* Work item
Reproduce the records below exactly, but only between the lines holding "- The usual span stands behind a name" and "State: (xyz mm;", inclusive.
======== Input
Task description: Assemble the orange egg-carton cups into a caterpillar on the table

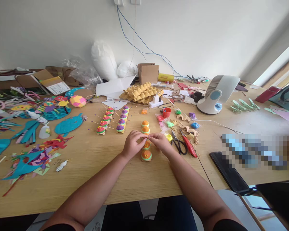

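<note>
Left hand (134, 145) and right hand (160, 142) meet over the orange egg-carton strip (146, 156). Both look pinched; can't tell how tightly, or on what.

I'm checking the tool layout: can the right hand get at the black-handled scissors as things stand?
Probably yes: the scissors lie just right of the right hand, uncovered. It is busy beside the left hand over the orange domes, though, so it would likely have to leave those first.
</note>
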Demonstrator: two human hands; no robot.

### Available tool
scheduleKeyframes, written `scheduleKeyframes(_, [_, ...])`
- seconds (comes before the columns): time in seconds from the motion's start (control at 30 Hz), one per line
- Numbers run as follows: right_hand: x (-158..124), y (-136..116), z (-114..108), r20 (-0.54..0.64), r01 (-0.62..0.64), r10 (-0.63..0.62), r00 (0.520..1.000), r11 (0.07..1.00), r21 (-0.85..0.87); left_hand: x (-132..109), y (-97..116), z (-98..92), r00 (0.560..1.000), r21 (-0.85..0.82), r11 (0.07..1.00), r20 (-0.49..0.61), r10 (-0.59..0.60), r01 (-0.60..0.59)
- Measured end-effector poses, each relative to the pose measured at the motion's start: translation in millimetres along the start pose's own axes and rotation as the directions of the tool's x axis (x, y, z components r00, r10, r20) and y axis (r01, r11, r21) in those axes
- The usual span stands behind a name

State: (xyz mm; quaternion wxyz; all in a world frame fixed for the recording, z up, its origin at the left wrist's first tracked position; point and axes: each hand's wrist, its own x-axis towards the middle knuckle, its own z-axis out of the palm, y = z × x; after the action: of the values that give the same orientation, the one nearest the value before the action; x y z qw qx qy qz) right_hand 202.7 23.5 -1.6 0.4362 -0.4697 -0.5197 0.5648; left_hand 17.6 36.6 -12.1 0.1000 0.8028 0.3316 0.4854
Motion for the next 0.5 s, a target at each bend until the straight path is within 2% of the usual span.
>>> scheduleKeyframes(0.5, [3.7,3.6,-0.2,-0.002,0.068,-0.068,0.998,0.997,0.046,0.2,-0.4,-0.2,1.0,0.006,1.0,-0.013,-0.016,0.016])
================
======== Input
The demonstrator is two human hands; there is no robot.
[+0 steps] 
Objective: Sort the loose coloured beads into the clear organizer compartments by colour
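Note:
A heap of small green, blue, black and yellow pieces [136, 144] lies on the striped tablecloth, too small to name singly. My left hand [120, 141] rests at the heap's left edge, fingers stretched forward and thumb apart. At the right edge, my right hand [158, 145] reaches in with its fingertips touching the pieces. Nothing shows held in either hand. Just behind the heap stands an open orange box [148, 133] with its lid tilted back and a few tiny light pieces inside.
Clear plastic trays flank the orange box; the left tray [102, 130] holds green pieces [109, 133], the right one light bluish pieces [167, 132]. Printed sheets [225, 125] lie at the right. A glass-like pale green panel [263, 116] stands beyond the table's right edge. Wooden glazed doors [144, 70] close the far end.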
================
* Response for this exercise
- The usual span stands behind a name

State: (xyz mm; quaternion wxyz; all in a world frame fixed for the recording, z up, its origin at the left wrist's first tracked position; point and axes: each hand's wrist, its own x-axis towards the middle knuckle, its own z-axis out of the palm, y = z × x; after the action: of the values that give the same orientation, the one nearest the value before the action; x y z qw qx qy qz) right_hand 202.7 23.5 -1.6 0.4362 -0.4697 -0.5197 0.5648; left_hand 17.6 36.6 -12.1 0.1000 0.8028 0.3316 0.4854

Nothing else remains for this exercise.